The focal point of the Covenant Hour was the encounter with Schoenstatt Luxemburg. Professor of religion, Aloys Dühr, came into contact with Schoenstatt’s founder, Father Joseph Kentenich, in the 1930s, and learned about Schoenstatt’s spirituality and pedagogy. His personal experiences at the Shrine of Our Lady of Schoenstatt prompted him to build a Marian chapel in his hometown of Diekirch, Luxembourg, which was consecrated in 1938, shortly before the outbreak of World War II.
During the war the chapel became a refuge for numerous mothers who suffered greatly and had to give up or even lose their children. After the war, a maid of Aloys Dühr and later another woman took care of the chapel. Schoenstatt did not continue to evolve there for a long time, but from the year 2000 onwards the Sisters of St. Elizabeth took over the responsibility for the chapel. Also in 2000, the first connections to the Schoenstatt Rosary Apostolate in Luxembourg emerged, and “some years later, starting in November 2011, the Mother Thrice Admirable of Schoenstatt once again found her way to Luxembourg,” expressed Sister M. Isabel Machado in a videotaped testimony. Some 1,000 homes are currently connected through the regular visit of the Schoenstatt Pilgrim Mother. Gratitude was expressed for this development on the processional way to the Original Shrine.
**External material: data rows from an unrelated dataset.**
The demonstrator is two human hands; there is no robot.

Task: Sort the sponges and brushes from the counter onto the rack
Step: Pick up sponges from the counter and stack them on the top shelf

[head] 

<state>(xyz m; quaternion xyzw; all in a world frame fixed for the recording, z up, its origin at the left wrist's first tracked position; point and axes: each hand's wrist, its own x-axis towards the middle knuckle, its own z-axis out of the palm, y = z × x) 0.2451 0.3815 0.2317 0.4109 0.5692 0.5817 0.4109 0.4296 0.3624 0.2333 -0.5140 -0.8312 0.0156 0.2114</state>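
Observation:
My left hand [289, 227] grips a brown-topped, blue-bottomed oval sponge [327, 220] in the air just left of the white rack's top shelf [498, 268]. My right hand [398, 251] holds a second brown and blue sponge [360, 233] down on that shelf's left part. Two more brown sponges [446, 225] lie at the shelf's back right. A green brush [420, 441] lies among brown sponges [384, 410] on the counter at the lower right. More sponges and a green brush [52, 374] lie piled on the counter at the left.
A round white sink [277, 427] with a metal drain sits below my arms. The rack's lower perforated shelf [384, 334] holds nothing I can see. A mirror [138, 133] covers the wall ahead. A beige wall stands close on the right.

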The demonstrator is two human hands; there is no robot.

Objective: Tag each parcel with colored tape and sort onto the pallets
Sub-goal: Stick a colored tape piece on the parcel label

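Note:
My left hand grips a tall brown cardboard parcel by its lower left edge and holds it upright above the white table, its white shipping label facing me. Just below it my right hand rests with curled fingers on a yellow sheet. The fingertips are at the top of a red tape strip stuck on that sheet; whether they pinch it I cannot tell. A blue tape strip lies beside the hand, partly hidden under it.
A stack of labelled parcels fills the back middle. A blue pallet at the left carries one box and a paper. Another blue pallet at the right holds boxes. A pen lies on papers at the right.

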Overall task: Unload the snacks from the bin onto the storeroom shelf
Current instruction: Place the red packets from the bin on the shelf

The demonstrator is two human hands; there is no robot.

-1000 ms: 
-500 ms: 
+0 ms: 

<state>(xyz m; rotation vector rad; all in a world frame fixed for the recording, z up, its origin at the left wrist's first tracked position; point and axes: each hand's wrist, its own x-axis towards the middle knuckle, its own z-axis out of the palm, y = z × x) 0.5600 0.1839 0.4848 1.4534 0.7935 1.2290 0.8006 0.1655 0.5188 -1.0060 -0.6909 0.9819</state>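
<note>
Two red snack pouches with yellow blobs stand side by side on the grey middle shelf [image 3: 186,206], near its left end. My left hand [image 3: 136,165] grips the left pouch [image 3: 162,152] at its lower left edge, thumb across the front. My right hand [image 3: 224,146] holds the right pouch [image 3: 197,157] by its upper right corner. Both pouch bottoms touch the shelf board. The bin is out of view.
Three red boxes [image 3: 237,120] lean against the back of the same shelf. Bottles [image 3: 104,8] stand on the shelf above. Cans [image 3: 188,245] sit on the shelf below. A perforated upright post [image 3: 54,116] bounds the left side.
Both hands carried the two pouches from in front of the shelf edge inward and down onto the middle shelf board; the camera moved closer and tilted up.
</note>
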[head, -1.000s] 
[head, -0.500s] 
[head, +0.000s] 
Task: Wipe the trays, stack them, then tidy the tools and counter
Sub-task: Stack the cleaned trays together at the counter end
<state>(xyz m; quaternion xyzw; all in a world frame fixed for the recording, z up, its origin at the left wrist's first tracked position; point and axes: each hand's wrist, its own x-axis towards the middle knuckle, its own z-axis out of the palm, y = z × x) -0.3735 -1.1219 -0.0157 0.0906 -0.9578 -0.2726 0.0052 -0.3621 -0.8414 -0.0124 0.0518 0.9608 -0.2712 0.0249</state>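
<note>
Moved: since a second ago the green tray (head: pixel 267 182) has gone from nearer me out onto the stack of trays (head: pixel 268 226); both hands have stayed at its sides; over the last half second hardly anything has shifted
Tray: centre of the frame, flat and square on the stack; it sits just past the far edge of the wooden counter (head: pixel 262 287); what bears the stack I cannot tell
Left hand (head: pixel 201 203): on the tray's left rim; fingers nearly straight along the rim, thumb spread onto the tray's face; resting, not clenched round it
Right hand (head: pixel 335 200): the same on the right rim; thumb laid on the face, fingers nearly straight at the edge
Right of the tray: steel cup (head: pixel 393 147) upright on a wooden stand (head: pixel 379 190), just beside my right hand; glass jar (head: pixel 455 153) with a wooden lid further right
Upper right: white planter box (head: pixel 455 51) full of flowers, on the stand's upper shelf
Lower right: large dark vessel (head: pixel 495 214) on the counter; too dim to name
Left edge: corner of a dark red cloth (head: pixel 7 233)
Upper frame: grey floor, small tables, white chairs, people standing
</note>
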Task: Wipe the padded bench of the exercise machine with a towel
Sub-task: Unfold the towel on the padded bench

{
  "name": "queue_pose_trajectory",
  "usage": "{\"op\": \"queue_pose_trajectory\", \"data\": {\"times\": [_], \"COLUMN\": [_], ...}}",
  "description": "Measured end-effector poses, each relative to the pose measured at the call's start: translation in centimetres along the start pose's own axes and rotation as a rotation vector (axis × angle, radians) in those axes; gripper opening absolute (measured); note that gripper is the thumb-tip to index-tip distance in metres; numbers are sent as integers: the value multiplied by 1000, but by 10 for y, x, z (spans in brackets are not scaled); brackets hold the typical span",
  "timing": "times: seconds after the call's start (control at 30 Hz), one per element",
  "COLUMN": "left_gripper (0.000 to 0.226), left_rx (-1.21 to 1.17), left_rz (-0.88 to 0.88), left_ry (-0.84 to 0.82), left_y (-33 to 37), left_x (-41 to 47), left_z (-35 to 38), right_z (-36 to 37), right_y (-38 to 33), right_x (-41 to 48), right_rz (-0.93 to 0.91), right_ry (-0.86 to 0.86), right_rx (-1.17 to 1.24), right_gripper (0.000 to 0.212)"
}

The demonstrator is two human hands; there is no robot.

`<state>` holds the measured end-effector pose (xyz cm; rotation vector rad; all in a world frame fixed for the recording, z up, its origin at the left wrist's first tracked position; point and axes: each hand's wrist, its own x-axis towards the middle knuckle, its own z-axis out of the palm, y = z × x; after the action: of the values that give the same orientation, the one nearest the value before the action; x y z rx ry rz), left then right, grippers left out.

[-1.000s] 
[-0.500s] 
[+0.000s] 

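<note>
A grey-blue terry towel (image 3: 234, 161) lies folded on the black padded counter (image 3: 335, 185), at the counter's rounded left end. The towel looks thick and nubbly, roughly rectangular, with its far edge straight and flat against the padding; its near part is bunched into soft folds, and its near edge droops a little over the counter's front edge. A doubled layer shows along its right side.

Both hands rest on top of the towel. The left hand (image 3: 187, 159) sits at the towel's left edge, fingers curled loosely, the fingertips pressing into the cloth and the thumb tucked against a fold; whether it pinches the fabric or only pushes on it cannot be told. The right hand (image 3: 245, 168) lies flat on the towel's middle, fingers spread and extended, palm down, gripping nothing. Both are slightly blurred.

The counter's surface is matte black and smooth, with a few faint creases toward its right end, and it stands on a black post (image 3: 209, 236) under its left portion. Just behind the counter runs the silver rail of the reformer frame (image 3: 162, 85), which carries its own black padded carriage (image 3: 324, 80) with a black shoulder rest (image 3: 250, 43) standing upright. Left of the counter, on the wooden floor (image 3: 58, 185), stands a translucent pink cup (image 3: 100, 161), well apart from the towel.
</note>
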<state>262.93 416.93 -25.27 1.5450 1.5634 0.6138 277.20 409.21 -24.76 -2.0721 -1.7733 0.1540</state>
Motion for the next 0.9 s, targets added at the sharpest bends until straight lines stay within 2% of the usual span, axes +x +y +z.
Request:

Creating an oasis, we can all do it
During the celebration of the renewal of the Covenant of Love, the stressful world situation with the war and climate crisis, the effects of pandemics, loneliness, fears and insecurities were then taken up in prayer and given to Mary in the Shrine. Father Kentenich’s word of hope at the end of the celebration became an encouragement for many: “Away with this pessimism…. How it tires us!
Therefore, get rid of this narrow-mindedness! It is out of place in the face of the needs of the times and the changing trend. We must create an oasis, and we can all do it.”